Consider the context. In the months leading up to November 2020, states had rewritten election rules at a breakneck pace, often without legislative approval. In Pennsylvania, the Supreme Court unilaterally extended the deadline for mail-in ballots, a change the state constitution explicitly reserved for the legislature. In Wisconsin, courts allowed the use of ballot drop boxes that were never authorized by state law. In Georgia, settlement agreements between Democrat activists and election officials weakened signature verification requirements. These were not minor adjustments; they were fundamental alterations to how votes were cast and counted, implemented in the name of pandemic emergency but without the scrutiny that normally accompanies such changes.
Against this backdrop, the claim of unprecedented security was not just premature; it was a deliberate attempt to foreclose discussion. The narrative was pushed by the highest levels. The Cybersecurity and Infrastructure Security Agency (CISA), a federal agency, issued a statement calling the 2020 election “the most secure in American history,” a line that was then amplified by Democrat politicians and media outlets.
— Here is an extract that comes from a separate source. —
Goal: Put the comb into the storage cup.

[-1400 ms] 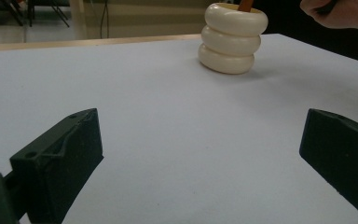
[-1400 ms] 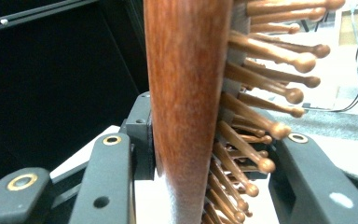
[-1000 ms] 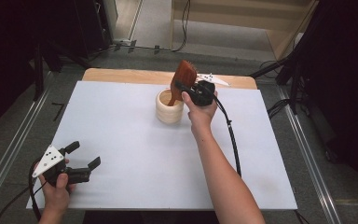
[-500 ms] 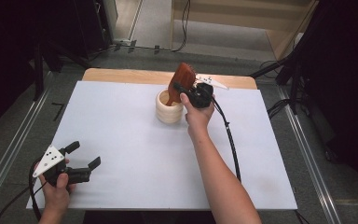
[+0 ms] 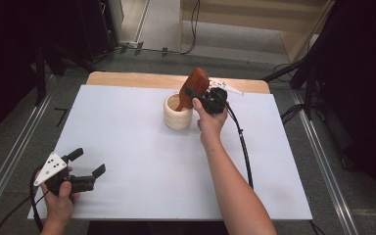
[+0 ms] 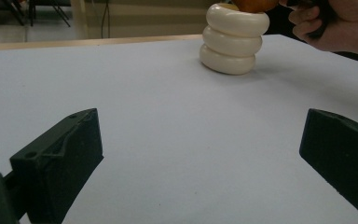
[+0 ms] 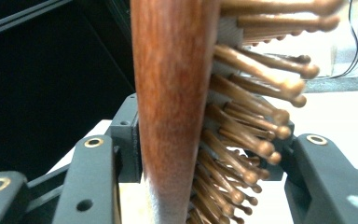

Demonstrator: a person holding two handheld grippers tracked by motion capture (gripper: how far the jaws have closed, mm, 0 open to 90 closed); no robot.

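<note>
A wooden hairbrush (image 5: 196,84) stands handle-down and leaning in a cream ribbed cup (image 5: 177,113) at the far middle of the white table. My right gripper (image 5: 199,96) is at the brush head. Its jaws have just been opening. In the right gripper view the brush (image 7: 177,93) stands between the jaws of that gripper (image 7: 207,142), and the bristle tips are a little off the right-hand jaw. My left gripper (image 5: 88,161) rests open at the near left with nothing in it. From the left gripper (image 6: 200,144) the cup (image 6: 233,42) is seen far off.
The white table sheet (image 5: 142,161) stretches wide between the two hands. A wooden strip (image 5: 127,78) runs along its far edge. The right gripper's black cable (image 5: 242,147) trails back along the forearm. Metal rails (image 5: 10,161) flank the table.
</note>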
What was not widely reported was that CISA’s assessment was largely based on the absence of evidence of foreign cyber-attacks on voting systems, not on the integrity of mail-in balloting, voter rolls, or verification processes. The statement was technically true in a narrow sense but wildly misleading in its implication. Security against foreign cyber intrusion is not the same thing as confidence in verification procedures, chain of custody, or rule changes made outside legislatures.
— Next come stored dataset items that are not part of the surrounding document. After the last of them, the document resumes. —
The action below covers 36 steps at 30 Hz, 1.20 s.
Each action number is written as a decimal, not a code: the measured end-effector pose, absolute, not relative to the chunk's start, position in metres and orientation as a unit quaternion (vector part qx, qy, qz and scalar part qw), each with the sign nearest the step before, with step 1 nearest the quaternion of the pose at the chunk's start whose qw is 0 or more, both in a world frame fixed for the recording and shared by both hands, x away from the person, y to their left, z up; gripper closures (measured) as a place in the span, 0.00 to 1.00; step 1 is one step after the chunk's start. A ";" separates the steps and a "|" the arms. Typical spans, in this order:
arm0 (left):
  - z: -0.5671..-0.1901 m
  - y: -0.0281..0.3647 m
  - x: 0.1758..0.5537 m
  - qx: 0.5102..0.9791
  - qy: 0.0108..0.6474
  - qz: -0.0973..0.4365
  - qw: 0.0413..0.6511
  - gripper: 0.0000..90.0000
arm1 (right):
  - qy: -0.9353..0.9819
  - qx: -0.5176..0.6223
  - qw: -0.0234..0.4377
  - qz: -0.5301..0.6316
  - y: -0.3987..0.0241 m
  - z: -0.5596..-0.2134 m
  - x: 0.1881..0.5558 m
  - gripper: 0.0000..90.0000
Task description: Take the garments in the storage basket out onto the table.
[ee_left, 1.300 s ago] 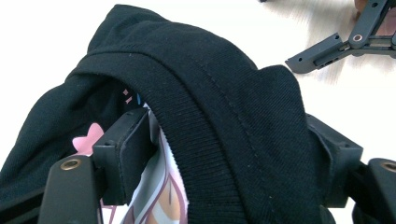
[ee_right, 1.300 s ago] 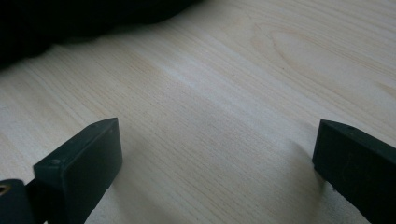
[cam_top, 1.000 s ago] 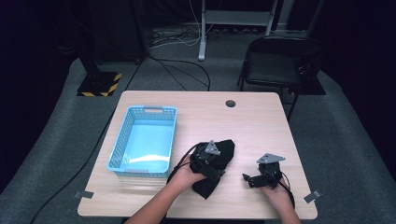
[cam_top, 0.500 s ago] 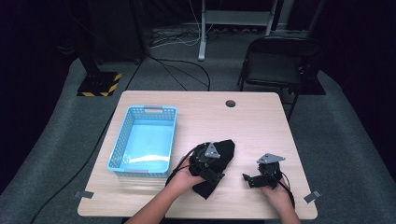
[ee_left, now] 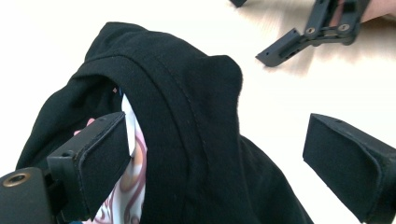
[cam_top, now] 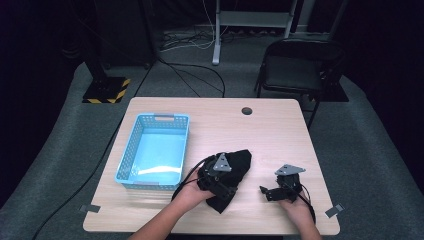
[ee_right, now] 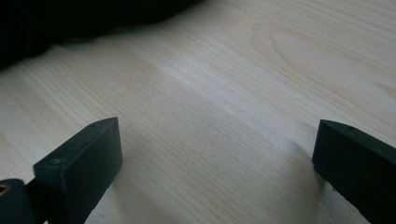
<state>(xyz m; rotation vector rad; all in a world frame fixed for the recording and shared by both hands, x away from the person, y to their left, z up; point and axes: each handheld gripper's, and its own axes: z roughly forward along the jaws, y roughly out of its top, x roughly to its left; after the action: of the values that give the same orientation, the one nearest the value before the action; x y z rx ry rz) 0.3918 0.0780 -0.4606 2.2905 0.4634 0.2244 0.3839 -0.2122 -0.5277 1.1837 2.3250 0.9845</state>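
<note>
Blue plastic basket (cam_top: 155, 150) sits on the left side of the light wood table (cam_top: 270, 130), open top, and I can't see anything lying in it. Just right of it, near the front edge, there's a bunched-up black garment (cam_top: 240, 165) lying on the tabletop, not in the basket. The left gripper (cam_top: 222, 185) is right on top of that cloth, and its jaws have just been opening: in the left gripper view they stand wide, with a fold of the black garment (ee_left: 187, 121) humped up between them. The cloth lies against the left-hand pad there but the right-hand pad is clear of it, so nothing's pinched. You can also spot a bit of pink and white print peeking out from inside the fold. Further right, well apart from the cloth, the right gripper (cam_top: 272, 192) rests low by the table's front right corner, pointing toward the garment. In the right gripper view its jaws are spread wide over bare wood, with the dark edge of the garment (ee_right: 70, 23) at the top left.
</note>
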 end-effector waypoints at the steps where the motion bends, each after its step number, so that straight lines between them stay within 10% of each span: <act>1: -0.461 0.080 0.391 0.898 0.184 0.087 0.391 0.08 | 0.820 0.418 0.175 0.348 -0.212 -0.528 0.384 0.01; 36: -0.441 0.141 0.399 0.862 0.246 0.108 0.430 0.08 | 0.820 0.419 0.176 0.348 -0.212 -0.528 0.384 0.02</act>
<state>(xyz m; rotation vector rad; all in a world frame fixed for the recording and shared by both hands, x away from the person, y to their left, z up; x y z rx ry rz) 0.3986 0.1408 -0.4409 2.1512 0.6129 0.2685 0.3839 -0.2123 -0.5277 1.1860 2.3217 0.9852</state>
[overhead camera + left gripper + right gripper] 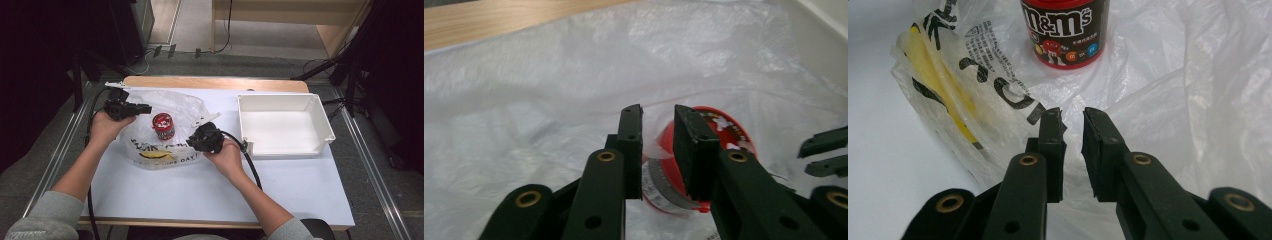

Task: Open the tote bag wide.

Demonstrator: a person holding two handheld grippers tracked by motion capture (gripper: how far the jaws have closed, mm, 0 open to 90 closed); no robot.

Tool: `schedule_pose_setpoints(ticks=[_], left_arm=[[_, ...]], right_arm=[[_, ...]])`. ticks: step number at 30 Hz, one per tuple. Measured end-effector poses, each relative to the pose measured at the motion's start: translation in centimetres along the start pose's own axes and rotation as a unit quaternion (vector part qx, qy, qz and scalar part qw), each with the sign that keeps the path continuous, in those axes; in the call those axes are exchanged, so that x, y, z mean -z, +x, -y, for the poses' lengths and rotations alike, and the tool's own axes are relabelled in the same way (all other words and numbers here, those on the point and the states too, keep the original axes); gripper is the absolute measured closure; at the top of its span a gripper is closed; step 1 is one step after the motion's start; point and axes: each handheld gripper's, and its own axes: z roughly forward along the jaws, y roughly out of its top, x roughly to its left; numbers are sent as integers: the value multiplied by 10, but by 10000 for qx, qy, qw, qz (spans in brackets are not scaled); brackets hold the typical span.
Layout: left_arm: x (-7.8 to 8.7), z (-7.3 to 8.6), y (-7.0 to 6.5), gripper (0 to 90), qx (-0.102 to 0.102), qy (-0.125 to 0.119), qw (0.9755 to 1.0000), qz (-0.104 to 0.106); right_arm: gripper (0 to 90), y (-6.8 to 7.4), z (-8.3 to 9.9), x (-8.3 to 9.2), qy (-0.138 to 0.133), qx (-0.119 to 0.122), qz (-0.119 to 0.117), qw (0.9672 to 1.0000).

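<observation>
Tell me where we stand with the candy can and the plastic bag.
Done, as it looks: the red candy can stands upright on the flattened plastic bag, out in the open. In hand: the left gripper and right gripper sit at opposite sides of the bag, jaws slightly apart with nothing pressed between them. Left: the white bin beside the bag holds nothing, so probably moving the can there.

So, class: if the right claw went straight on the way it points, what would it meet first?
Probably the plastic bag lying just beyond the right claw; farther along that line stands the red candy jar. Depth is hard to judge.
</observation>
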Motion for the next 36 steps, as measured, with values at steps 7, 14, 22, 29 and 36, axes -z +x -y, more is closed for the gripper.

Subsequent reviews by state legislatures uncovered data-mismatch errors, allegations of ballot-harvesting practices later investigated by state officials, and digital vulnerabilities that forced several states to amend their election codes in 2021 and 2022. In Arizona, the Maricopa County audit revealed thousands of issues flagged in the review, including questions about duplicate records and chain-of-custody procedures for voting equipment. In Wisconsin, a report from the Office of Special Counsel detailed illegal voting in nursing homes and identified thousands of potentially invalid addresses on voter rolls. In Georgia, a review of absentee ballot envelopes in Fulton County found significant problems with signature matching, leading to new legislative reforms in 2021. None of this had yet happened when the “most secure in history” slogan circulated.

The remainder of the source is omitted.